> **Task item**
Copy, from the data below, every line that has "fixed" in it.

> **Dataset extract**

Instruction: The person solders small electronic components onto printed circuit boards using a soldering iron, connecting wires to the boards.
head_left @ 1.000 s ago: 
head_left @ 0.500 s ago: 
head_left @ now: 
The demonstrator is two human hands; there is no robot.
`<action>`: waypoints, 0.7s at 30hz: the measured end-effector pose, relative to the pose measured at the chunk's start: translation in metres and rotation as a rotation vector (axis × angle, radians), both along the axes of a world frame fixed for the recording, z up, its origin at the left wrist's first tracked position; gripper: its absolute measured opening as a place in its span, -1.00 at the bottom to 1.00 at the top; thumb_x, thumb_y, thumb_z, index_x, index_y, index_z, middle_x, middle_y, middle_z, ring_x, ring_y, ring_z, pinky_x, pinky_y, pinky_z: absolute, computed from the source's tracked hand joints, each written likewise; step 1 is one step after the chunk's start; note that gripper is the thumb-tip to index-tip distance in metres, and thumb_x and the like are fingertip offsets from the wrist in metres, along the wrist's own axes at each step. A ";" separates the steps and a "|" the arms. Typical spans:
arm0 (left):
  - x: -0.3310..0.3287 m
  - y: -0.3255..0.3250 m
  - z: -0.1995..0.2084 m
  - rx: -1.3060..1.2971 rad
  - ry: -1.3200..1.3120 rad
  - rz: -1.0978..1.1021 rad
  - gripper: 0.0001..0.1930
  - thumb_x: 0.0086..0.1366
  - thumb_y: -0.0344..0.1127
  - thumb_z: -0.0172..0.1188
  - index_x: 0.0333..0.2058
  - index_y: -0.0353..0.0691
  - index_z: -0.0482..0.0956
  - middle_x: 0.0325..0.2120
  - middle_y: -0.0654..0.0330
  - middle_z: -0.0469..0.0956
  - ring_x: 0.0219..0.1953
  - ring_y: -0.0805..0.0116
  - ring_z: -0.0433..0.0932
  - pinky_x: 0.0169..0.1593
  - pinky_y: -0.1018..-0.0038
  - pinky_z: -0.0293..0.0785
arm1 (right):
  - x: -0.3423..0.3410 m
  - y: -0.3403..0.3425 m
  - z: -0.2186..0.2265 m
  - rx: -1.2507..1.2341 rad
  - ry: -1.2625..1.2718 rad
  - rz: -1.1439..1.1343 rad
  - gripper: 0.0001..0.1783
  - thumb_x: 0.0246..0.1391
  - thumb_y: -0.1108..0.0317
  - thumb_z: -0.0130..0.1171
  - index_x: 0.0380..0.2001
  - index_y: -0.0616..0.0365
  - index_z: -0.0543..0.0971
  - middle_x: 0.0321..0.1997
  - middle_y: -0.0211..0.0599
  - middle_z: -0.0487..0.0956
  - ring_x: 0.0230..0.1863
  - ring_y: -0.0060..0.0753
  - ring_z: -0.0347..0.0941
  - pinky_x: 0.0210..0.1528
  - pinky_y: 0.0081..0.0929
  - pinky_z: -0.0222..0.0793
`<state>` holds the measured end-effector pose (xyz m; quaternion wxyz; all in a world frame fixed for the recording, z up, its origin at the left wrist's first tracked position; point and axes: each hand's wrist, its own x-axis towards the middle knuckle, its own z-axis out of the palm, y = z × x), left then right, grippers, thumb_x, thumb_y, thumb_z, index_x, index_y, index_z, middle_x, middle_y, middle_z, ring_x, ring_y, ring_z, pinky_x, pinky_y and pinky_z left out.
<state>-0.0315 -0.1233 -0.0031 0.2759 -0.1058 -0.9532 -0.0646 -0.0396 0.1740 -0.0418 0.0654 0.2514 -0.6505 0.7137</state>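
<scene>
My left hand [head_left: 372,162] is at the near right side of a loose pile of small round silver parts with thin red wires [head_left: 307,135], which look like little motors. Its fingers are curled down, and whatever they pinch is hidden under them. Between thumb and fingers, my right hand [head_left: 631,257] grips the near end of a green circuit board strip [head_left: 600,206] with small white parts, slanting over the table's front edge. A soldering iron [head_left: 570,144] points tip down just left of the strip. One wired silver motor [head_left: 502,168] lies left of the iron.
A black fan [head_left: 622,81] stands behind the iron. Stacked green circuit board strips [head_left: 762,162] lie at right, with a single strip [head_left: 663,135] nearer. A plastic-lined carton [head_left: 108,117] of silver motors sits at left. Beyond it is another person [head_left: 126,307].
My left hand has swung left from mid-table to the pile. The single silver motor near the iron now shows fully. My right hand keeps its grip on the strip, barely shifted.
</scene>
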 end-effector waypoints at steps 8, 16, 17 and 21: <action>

> **Exercise output**
`<action>`: waypoints, 0.7s at 30hz: the measured end-effector pose, relative to the pose measured at the chunk's start: translation in metres and rotation as a rotation vector (axis × angle, radians), both along the axes of a world frame fixed for the recording, z up, its origin at the left wrist's first tracked position; gripper: its absolute measured opening as a place in its span, -1.00 at the bottom to 1.00 at the top; thumb_x, thumb_y, thumb_z, index_x, index_y, index_z, middle_x, middle_y, middle_z, ring_x, ring_y, ring_z, pinky_x, pinky_y, pinky_z: absolute, computed from the source's tracked hand joints, each written likewise; step 1 is one step after the chunk's start; note that gripper is the thumb-tip to index-tip distance in metres, and thumb_x and the like are fingertip offsets from the wrist in metres, along the wrist's own axes at each step. A ";" separates the steps and a "|" the arms. Typical spans:
`<state>` holds the measured end-effector pose (xyz m; quaternion wxyz; all in a world frame fixed for the recording, z up, its origin at the left wrist's first tracked position; point and axes: each hand's wrist, its own x-axis towards the middle knuckle, its own z-axis out of the palm, y = z × x), left then right, grippers, thumb_x, thumb_y, thumb_z, index_x, index_y, index_z, middle_x, middle_y, middle_z, ring_x, ring_y, ring_z, pinky_x, pinky_y and pinky_z left out.

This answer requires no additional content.